◆ **ACTIVITY**
Only the lines from the one containing "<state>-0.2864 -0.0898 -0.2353" through the last line below should be written out, exactly and with both ends kept.

◆ **INFORMATION SHOWN**
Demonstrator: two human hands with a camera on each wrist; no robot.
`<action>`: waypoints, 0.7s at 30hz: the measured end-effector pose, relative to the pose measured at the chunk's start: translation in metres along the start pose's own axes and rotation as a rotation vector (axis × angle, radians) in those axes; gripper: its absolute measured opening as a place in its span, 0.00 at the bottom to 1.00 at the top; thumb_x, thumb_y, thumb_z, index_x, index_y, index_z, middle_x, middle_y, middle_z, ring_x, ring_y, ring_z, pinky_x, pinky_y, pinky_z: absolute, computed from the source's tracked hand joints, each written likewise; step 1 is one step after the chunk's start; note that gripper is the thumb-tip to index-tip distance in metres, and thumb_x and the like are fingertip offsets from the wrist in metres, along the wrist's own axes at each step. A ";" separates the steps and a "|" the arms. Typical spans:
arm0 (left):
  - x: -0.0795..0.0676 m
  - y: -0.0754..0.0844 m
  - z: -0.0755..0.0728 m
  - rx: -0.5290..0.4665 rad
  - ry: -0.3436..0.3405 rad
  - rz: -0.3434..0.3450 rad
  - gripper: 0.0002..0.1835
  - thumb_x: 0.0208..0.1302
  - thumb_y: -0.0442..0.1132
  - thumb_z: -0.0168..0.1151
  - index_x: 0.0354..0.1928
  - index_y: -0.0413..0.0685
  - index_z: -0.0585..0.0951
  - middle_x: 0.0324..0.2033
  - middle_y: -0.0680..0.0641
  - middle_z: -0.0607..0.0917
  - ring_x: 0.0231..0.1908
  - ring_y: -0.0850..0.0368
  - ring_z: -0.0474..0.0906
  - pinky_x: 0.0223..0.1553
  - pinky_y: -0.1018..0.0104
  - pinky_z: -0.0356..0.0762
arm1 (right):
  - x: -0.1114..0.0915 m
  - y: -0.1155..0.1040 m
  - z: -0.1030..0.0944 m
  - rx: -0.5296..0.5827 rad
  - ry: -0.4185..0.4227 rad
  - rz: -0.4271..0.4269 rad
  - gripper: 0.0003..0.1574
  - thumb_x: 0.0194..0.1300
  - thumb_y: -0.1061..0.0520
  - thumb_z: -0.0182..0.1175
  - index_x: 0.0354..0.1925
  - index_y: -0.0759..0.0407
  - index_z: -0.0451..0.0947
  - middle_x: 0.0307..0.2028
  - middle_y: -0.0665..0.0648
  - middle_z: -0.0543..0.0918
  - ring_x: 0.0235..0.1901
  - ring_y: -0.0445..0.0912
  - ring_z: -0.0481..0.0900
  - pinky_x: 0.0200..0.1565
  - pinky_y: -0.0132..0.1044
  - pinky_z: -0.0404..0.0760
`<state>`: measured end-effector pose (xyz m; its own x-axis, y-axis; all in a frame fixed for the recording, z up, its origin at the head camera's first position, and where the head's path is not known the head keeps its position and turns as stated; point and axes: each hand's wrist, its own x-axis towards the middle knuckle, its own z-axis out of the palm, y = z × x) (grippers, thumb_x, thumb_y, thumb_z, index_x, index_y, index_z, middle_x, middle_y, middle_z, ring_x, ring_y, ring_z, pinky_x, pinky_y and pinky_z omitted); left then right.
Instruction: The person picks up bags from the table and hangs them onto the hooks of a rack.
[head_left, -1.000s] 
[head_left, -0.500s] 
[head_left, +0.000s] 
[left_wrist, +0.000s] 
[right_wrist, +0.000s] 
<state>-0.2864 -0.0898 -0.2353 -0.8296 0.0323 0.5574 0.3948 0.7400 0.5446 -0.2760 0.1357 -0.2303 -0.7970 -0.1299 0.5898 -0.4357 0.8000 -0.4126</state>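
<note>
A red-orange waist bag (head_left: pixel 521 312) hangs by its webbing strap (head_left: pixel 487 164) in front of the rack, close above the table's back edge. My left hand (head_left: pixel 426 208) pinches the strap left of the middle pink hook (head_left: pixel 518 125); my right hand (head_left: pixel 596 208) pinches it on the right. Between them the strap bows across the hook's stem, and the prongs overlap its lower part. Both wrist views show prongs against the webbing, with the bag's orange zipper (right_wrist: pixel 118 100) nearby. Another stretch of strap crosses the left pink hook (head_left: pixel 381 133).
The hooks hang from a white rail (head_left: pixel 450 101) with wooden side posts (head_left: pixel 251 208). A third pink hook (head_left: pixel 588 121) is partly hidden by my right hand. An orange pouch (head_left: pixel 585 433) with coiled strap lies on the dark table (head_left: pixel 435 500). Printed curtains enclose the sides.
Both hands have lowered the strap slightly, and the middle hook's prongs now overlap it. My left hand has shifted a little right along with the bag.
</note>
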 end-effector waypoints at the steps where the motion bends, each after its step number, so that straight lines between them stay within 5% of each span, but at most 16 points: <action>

◆ **ANSWER AREA**
<state>-0.2864 -0.0898 -0.2353 -0.8296 0.0323 0.5574 0.3948 0.7400 0.5446 -0.2760 0.1357 -0.2303 -0.7970 -0.1299 0.5898 -0.4357 0.8000 -0.4126</state>
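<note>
A red-orange waist bag (head_left: pixel 521 312) hangs by its webbing strap (head_left: pixel 487 164) in front of the rack, close above the table's back edge. My left hand (head_left: pixel 426 208) pinches the strap left of the middle pink hook (head_left: pixel 518 125); my right hand (head_left: pixel 596 208) pinches it on the right. Between them the strap bows across the hook's stem, and the prongs overlap its lower part. Both wrist views show prongs against the webbing, with the bag's orange zipper (right_wrist: pixel 118 100) nearby. Another stretch of strap crosses the left pink hook (head_left: pixel 381 133).
The hooks hang from a white rail (head_left: pixel 450 101) with wooden side posts (head_left: pixel 251 208). A third pink hook (head_left: pixel 588 121) is partly hidden by my right hand. An orange pouch (head_left: pixel 585 433) with coiled strap lies on the dark table (head_left: pixel 435 500). Printed curtains enclose the sides.
Both hands have lowered the strap slightly, and the middle hook's prongs now overlap it. My left hand has shifted a little right along with the bag.
</note>
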 end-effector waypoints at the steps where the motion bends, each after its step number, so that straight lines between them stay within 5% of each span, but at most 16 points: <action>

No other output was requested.